Task objective
Report back every line in the data that includes the string "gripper".

Data extract
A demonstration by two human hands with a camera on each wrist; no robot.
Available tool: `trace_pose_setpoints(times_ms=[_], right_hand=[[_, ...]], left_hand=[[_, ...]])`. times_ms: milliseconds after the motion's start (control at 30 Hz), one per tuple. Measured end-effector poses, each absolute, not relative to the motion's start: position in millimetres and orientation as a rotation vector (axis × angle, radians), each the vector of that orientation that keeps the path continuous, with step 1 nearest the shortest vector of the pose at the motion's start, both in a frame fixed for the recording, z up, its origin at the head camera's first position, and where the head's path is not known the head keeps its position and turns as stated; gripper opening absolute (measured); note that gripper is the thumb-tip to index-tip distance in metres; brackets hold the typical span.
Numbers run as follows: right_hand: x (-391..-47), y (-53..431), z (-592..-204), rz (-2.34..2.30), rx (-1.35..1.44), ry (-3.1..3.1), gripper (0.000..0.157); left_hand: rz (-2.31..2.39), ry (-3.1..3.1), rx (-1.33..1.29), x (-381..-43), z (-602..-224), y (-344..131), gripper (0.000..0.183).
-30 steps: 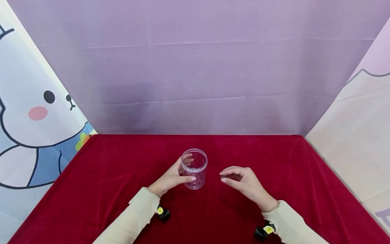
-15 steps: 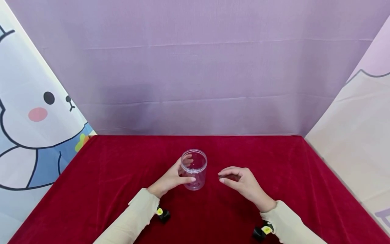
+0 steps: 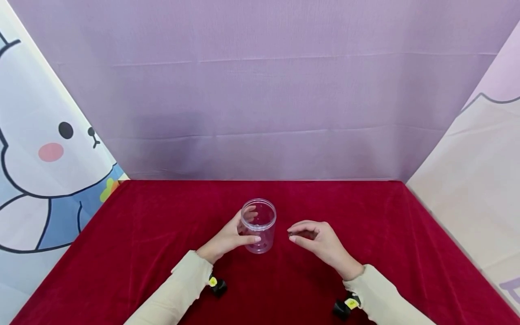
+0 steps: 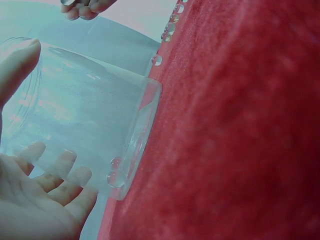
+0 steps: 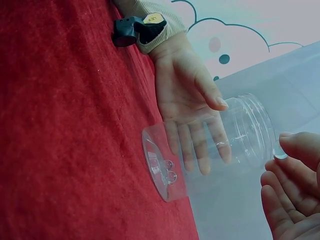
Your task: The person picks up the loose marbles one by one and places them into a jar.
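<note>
My left hand (image 3: 228,234) holds an upright, lidless clear plastic jar (image 3: 267,234), thumb on the near side and fingers round the far side. Two clear glass marbles (image 5: 171,177) lie at the bottom of the jar, plainest in the right wrist view. Just to the right of the jar, my right hand (image 3: 321,243) pinches a clear marble (image 5: 281,155) between thumb and fingertips. In the right wrist view that marble appears close by the jar's open rim.
Several more clear marbles (image 4: 171,27) lie in a row on the red cloth (image 3: 162,212) beyond the jar, with a single one (image 4: 157,60) nearer to it. A lilac curtain (image 3: 260,113) hangs at the back, and printed cloths (image 3: 53,180) hang at both sides.
My right hand has moved a little left, closer to the jar, with the marble still pinched. The left hand and jar have stayed almost where they were.
</note>
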State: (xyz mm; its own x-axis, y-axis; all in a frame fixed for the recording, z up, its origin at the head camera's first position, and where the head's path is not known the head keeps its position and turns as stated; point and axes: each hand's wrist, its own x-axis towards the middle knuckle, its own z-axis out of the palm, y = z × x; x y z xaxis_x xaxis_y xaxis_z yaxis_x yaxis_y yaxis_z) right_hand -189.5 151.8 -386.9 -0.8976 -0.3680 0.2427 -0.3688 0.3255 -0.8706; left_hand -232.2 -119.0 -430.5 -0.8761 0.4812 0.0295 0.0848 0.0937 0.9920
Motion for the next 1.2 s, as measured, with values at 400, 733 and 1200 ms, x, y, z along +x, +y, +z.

Exercise response
Available tool: `trace_pose_setpoints(times_ms=[_], right_hand=[[_, ...]], left_hand=[[_, ...]])`. times_ms: milliseconds after the motion's start (control at 30 Hz), one per tuple. Measured end-effector poses, each absolute, not relative to the motion's start: position in millimetres and orientation as a rotation vector (axis × angle, radians), each the vector of that orientation that keeps the path continuous, with step 1 nearest the shortest vector of the pose at the motion's start, both in a frame fixed for the recording, z up, its origin at the head camera's first position, and where the head's path is not known the head keeps its position and turns as stated; gripper opening absolute (measured); note that gripper is the thumb-tip to index-tip distance in metres; brackets hold the typical span.
Numbers run as follows: right_hand: x (-391..-47), y (-53..431), z (-592..-204), rz (-2.34..2.30), rx (-1.35..1.44), ry (-3.1..3.1), gripper (0.000..0.157); left_hand: rz (-2.31..2.39), ry (-3.1..3.1), rx (-1.33..1.29), x (-381..-43), z (-602..-224), y (-344..131), gripper (0.000..0.183).

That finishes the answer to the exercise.